The man represents all people who have tried to hide their personality and feelings before. With
this story, Sontag is clearly hinting at the idea that a mask to cover a person’s true character can
actually tell more about the person.
2. Yes the essay is satire on several ideas, specially when the main character builds another
dummy to replace the first dummy who married the secretary. While the main character who
builds second dummy to replace him while he disappears but at the end he losses his own
identity, his family, and his life. He live in the alleys and doorways for the rest of his life.

3. The lack of description makes the story have a greater impact because every reader can imagine
this story happening in their town, making this piece of fiction seem more real. Everyone has a
house, most have a place of work, and this nondescript setting means that the author wants the
story to be able to happen anywhere. The setting of this story is important; no one notices when
the man and the dummies switch roles because of the massive amount of people. It gives the
mass crowds a lack of identity, and when the man leaves his family he is able to disappear
without a trace. The setting is representative of the central idea of the story in that the
facelessness of the city makes it easy for the man to hide literally and metaphorically. He
literally hides from his family in the city, but he also hides metaphorically by hiding his true
feelings and personality behind the dummies’ robotic imitations of himself.

ENGLISH 3 MODELE TEST 2

THE ALIENIST

ANSWERS:

1. I was absolutely captivated by the writing, the characters and the plot and loved how they were
all deftly tethered to a great depiction of late 19th Century everyday life. I would describe this as
a psychological thriller and detective mystery set in the 1890's and blending a Sherlock Holmes
type investigator and a Hannibal Lector/Jeffrey Dahmer like serial killer straight of today. For
me, what set it over the top good was the healthy dose of historical fiction thrown in for
interesting background. It just gave the book a unique, interesting feel as it had the darkness
and grit of a present day "hunt the serial killer" story but with the customs, constraints and daily
rituals of 19th Century New York life.

2. The Alienist by Caleb Carr is a clever combination of a historical, psychological and crime thriller
novel. Embedded in a specific time and place, New York, 1896, focuses not only on solving
gruesome crimes but also, perhaps even in the first place, finding a satisfactory answer what
shaped the perpetrator and made him the man he became.

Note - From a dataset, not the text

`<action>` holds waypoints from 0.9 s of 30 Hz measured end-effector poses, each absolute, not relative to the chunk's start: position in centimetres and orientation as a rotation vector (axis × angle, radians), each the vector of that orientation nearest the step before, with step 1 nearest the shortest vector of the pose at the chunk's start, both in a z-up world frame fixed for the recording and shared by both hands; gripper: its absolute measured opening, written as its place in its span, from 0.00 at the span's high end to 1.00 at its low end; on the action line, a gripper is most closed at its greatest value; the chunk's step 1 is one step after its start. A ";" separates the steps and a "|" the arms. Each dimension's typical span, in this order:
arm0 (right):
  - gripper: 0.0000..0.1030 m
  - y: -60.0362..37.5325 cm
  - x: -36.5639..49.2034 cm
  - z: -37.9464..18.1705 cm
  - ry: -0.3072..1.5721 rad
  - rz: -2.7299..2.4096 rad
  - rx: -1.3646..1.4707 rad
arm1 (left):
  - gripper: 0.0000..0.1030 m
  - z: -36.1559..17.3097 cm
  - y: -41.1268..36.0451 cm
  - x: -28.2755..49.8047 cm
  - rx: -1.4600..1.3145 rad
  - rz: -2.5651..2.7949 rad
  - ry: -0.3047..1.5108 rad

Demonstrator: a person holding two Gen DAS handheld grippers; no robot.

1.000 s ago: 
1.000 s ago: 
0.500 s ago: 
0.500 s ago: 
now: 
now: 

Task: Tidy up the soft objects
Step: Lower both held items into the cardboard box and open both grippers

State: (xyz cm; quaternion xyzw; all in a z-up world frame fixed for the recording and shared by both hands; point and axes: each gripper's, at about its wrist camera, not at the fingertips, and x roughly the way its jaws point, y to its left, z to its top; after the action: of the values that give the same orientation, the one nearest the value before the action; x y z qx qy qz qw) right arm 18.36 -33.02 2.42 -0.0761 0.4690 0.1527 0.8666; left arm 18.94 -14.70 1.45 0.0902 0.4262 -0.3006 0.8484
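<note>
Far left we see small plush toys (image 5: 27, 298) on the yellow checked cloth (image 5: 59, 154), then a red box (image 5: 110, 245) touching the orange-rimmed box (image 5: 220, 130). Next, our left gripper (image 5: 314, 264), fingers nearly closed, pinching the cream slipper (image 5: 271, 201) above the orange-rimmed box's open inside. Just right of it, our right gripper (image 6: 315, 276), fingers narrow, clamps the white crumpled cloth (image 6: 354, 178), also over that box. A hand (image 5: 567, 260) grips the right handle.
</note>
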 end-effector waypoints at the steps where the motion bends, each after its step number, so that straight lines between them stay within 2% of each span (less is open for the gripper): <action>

3. The riveting story is narrated by Dr. Kreizler's good friend, John Moore. Before you are finished
reading this delicious historical mystery you will meet an array of interesting and memorable
characters you'll come to cherish. Sara Howard is a pretty and extremely capable woman ahead
of her time. Sara and Kreizler's pal, Moore, push the investigation forward against strong
opposition from conventional law enforcement. Two New York cops also ahead of their time,
Lucius and Marcus, will use footwork and cutting-edge investigative techniques to catch a
dangerous killer. A young street urchin, Stevie, saved from a miserable future by the good
doctor, and a very loyal servant named Cyrus round out this rag-tag group that confront the
unthinkable. They will break new ground, using Lazlo's "profile" to catch a serial killer. There are
moments so full of flavor in this fine historical mystery that you'll feel like you are sitting
alongside the characters at Delmonico's as they enjoy a good meal, and plan their next move.
This fine novel is truly memorable, and holds a special place among books I've read. If you love
historical mysteries you do not want to miss this one.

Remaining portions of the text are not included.